• [WHAT TO PRODUCE]
The lines below, all of them, should be returned exactly as they appear.

--------------------

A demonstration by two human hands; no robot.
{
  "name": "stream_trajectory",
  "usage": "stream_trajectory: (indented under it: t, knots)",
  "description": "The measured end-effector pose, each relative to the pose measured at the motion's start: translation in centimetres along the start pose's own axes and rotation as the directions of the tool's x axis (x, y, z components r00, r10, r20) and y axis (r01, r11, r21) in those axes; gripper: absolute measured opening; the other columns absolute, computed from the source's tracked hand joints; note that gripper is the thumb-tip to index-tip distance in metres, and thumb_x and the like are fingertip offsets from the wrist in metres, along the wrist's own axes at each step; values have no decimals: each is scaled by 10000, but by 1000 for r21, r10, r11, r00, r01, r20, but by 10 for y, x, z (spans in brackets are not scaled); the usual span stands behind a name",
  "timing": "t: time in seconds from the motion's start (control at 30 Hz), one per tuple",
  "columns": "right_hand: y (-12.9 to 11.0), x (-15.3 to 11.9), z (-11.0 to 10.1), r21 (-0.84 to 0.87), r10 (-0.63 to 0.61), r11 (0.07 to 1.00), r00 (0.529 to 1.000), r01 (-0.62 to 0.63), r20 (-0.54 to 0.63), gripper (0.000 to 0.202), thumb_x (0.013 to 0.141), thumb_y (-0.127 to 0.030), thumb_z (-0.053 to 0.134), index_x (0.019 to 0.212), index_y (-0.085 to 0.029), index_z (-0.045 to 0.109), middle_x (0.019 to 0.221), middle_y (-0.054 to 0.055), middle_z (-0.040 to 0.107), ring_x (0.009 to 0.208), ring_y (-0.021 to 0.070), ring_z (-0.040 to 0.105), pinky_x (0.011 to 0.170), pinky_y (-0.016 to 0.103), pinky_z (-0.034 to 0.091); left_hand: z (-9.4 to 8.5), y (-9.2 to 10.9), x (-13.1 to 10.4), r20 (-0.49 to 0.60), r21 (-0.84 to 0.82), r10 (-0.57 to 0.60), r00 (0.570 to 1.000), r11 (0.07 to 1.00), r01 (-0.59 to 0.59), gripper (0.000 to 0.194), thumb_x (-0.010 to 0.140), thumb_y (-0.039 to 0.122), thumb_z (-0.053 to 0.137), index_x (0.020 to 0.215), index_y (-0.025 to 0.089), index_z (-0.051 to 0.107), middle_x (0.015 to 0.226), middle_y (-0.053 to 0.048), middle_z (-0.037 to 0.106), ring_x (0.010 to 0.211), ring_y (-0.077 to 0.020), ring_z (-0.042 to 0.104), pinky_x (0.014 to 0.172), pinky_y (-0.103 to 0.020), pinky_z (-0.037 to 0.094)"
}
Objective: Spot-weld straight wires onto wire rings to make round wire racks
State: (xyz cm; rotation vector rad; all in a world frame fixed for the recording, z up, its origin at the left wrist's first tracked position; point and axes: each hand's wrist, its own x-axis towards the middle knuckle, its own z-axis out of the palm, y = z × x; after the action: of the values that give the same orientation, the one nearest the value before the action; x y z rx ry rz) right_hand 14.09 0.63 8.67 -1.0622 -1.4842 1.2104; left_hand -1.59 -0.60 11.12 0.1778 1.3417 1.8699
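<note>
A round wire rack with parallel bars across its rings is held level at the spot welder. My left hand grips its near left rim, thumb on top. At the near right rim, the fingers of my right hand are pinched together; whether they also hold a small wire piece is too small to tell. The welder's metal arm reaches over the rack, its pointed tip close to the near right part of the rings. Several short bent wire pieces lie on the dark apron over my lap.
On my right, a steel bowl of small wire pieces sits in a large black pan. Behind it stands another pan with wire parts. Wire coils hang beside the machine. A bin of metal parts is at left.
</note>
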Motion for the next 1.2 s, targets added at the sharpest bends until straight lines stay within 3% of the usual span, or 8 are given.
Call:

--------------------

• [RESPONSE]
A demonstration by two human hands; no robot.
{
  "name": "stream_trajectory",
  "usage": "stream_trajectory: (indented under it: t, knots)",
  "description": "The measured end-effector pose, each relative to the pose measured at the motion's start: translation in centimetres along the start pose's own axes and rotation as the directions of the tool's x axis (x, y, z components r00, r10, r20) and y axis (r01, r11, r21) in those axes; gripper: absolute measured opening; the other columns absolute, computed from the source's tracked hand joints; note that gripper is the thumb-tip to index-tip distance in metres, and thumb_x and the like are fingertip offsets from the wrist in metres, along the wrist's own axes at each step; values have no decimals: each is scaled by 10000, but by 1000 for r21, r10, r11, r00, r01, r20, but by 10 for y, x, z (spans in brackets are not scaled); the usual span stands behind a name",
  "timing": "t: time in seconds from the motion's start (control at 30 Hz), one per tuple",
  "columns": "right_hand: y (-12.9 to 11.0), x (-15.3 to 11.9), z (-11.0 to 10.1), r21 (-0.84 to 0.87), r10 (-0.63 to 0.61), r11 (0.07 to 1.00), r00 (0.529 to 1.000), r01 (-0.62 to 0.63), r20 (-0.54 to 0.63), gripper (0.000 to 0.202), thumb_x (0.013 to 0.141), thumb_y (-0.127 to 0.030), thumb_z (-0.053 to 0.134), index_x (0.019 to 0.212), index_y (-0.085 to 0.029), index_z (-0.045 to 0.109), middle_x (0.019 to 0.221), middle_y (-0.054 to 0.055), middle_z (-0.040 to 0.107), ring_x (0.009 to 0.208), ring_y (-0.021 to 0.070), ring_z (-0.040 to 0.105), pinky_x (0.011 to 0.170), pinky_y (-0.016 to 0.103), pinky_z (-0.034 to 0.091); left_hand: z (-9.4 to 8.5), y (-9.2 to 10.9), x (-13.1 to 10.4), r20 (-0.49 to 0.60), r21 (-0.84 to 0.82), r10 (-0.57 to 0.60), r00 (0.570 to 1.000), r11 (0.07 to 1.00), r01 (-0.59 to 0.59), gripper (0.000 to 0.194), thumb_x (-0.010 to 0.140), thumb_y (-0.039 to 0.122), thumb_z (-0.053 to 0.137), index_x (0.020 to 0.215), index_y (-0.025 to 0.089), index_z (-0.051 to 0.107), middle_x (0.015 to 0.226), middle_y (-0.053 to 0.048), middle_z (-0.037 to 0.106), ring_x (0.010 to 0.211), ring_y (-0.077 to 0.020), ring_z (-0.042 to 0.104), pinky_x (0.014 to 0.172), pinky_y (-0.103 to 0.020), pinky_z (-0.037 to 0.094)"
}
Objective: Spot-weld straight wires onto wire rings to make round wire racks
State: (xyz cm; rotation vector rad; all in a world frame fixed for the recording, z up, its origin at the left wrist's first tracked position; point and axes: each hand's wrist, its own x-axis towards the middle knuckle, its own z-axis out of the palm, y = z × x; after the action: of the values that give the same orientation, the one nearest the value before the action; x y z rx ry rz) right_hand 14.09 0.63 8.67 -1.0622 -1.4842 1.2104; left_hand -1.59 -0.60 11.12 0.1778 1.3417 1.8699
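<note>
A round wire rack with parallel bars across its rings is held level at the spot welder. My left hand grips its near left rim, thumb on top. At the near right rim, the fingers of my right hand are pinched together; whether they also hold a small wire piece is too small to tell. The welder's metal arm reaches over the rack, its pointed tip close to the near right part of the rings. Several short bent wire pieces lie on the dark apron over my lap.
On my right, a steel bowl of small wire pieces sits in a large black pan. Behind it stands another pan with wire parts. Wire coils hang beside the machine. A bin of metal parts is at left.
</note>
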Motion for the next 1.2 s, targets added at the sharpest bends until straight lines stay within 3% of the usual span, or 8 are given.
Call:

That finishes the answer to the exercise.